Incipit

A l'approche de mes 30 ans, je cèderais volontiers à la tentation de l'examen intime de mon moi, en quête d'une auto-thérapie salutaire. Mais l'exercice serait un peu vain et mégalo. Pour qu'il puisse s'adresser à vous tous aussi, je souhaite transférer les enjeux de mon questionnement personnel à notre contexte actuel global.
Entre le rêve et l'échec, ou quand, en politique comme en amour, la déception semble être l'inévitable issue...
Rassurez-vous, pas de pessimisme absolu en guise de ligne éditoriale, mais plutôt des variations autour des thèmes suivants : dépit / renouveau / trentenaire / conscience politique / résignation / colère / écologie / révolte / rock / partage / émotion / sourire / échec / (re)construction…

lundi 22 septembre 2014

Café de la Danse, deuxième (Deportivo style)


Mercredi 17 septembre 2014

Ouverture

Les Two bunnies in Love sont des rockeurs fringants (et normands), dont les pop songs entraînantes ont souvent des accents « surf music » et parfois un air de famille avec The Clash.
Passé le premier morceau un peu inquiétant, on découvre des chansons efficaces, qui font tapoter  gaiement des mains sur les cuisses, de jolis chœurs et un chanteur un poil décalé bien à l’aise sur scène.
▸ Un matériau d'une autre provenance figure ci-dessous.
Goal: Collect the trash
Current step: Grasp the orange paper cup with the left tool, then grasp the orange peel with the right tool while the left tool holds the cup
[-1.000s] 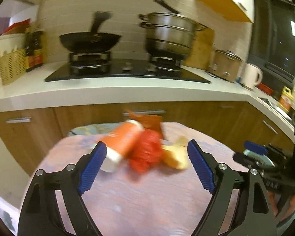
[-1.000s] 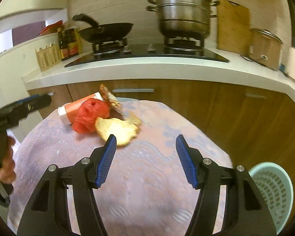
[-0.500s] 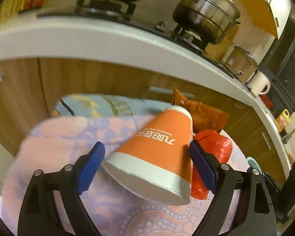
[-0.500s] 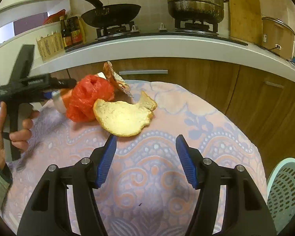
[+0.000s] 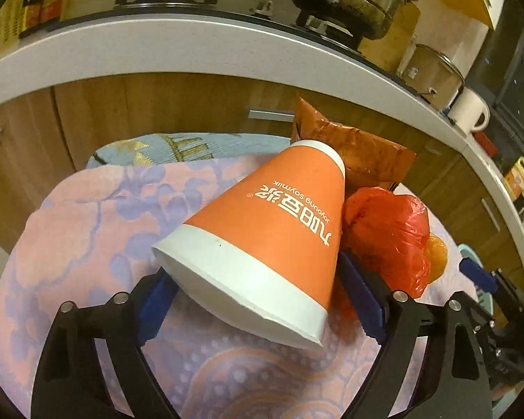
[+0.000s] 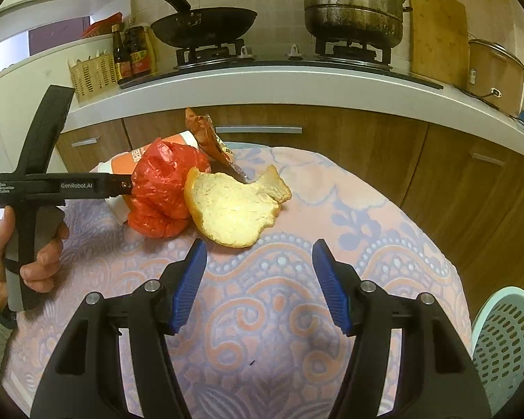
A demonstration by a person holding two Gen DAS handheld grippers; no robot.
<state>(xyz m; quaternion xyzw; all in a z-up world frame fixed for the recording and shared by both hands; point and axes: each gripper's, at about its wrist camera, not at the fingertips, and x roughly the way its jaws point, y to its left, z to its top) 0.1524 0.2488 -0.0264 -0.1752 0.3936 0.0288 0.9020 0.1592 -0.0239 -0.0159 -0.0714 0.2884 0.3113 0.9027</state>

Ils closent leur affaire avec leur tube Duchesse.
 

Climax

J’avais pas vu les Depor aussi carrés depuis longtemps. Frais et dispo, ils ont enchaîné leurs titres sans aucun temps mort. C’était un peu comme être pris dans un tunnel (surchauffé : rarement connu une ambiance aussi moite dans une salle de concert ; en mode t-shirt mouillé). Ou dans une tornade. Une fois dedans, plus moyen de rien maîtriser, t’es juste embarqué dans ce truc ultra kiffant, asphyxiant, imparable, urgent. Urgent que ça ne s’arrête pas, jamais. Mais bon, ça s’arrête. Deportivo c’est jamais long. Mais putain que c’est bon.

Et puis il y avait Fanny juste à côté de moi. Ma Fanny. Son air distant, ses cheveux qui balancent, son coude qui me frôle. Son rire qui résonne, ses yeux qui m’absorbent. Et mon envie incoercible de l'enlacer. Elle aime Deportivo, et moi, elle m’aime bien, ça suffit à mon bonheur du soir.
Fanny me trouble, je ne sais jamais me comporter normalement quand elle est là. J’en fais toujours trop. Comme une effervescence. Fanny c’est mon cachet euphorisant. Comme si je remuais, atone, à la surface d’un verre d’Eferalgan. Elle me met en état de suspension dans une effusion de mini bulles. Littéralement porté. Transporté.

Tout ça, la joie du moment, l’énergie du groupe, sa présence à elle si proche, ça m’a mis une pêche d’enfer !

Curieusement, direct après le concert, et un dernier tour dans la fosse (particuilèrement et étonnament calme d'ailleurs), j’étais comme vidé. Le sentiment étrange d’avoir été aspiré de l’intérieur. Mis du temps avant de retrouver mes esprits. Ragaillardi par la bière. Mais bientôt cette sensation de flotter au-dessus de l’instant : l’observer d’en haut, de par-dessus l’épaule ; constater qu’il existe, là, maintenant, et qu’il n’existera plus demain, qui sait, cet instant. Peut-être je ne verrai plus Deportivo en concert, peut-être je ne verrai plus Fanny. Probable qu’ils n’enrayeront pas la chute. Elle, a exclu une quelconque rechute.

Alors le forcer à être encore, cet instant. Tout faire pour qu’il soit. Parler sans s’arrêter, la voix éraillée, suspendue à l’émotion, à moins que ce ne soit au désir. Malgré soi, contre soi, au-delà de soi. Se mettre à la proue du navire, both on the same boat, au devant de tout le monde, écrasant tout le monde. Pour qu’elle m’entende. Pour qu’elle me regarde. Pour qu’elle m’accorde un moment près d’elle. Pour qu’elle tolère que je la prenne dans mes bras.

C’est complètement fou. Aberrant. Incompréhensible. Parce que c’est Fanny. Et justement, c’est parce que c’est Fanny. C’est irrationnel, c’est irraisonné. Pour reprendre son mot, c’est névrosé.
 
Alhambra, 2011
 
Les prénoms ont été modifiés. Ou pas.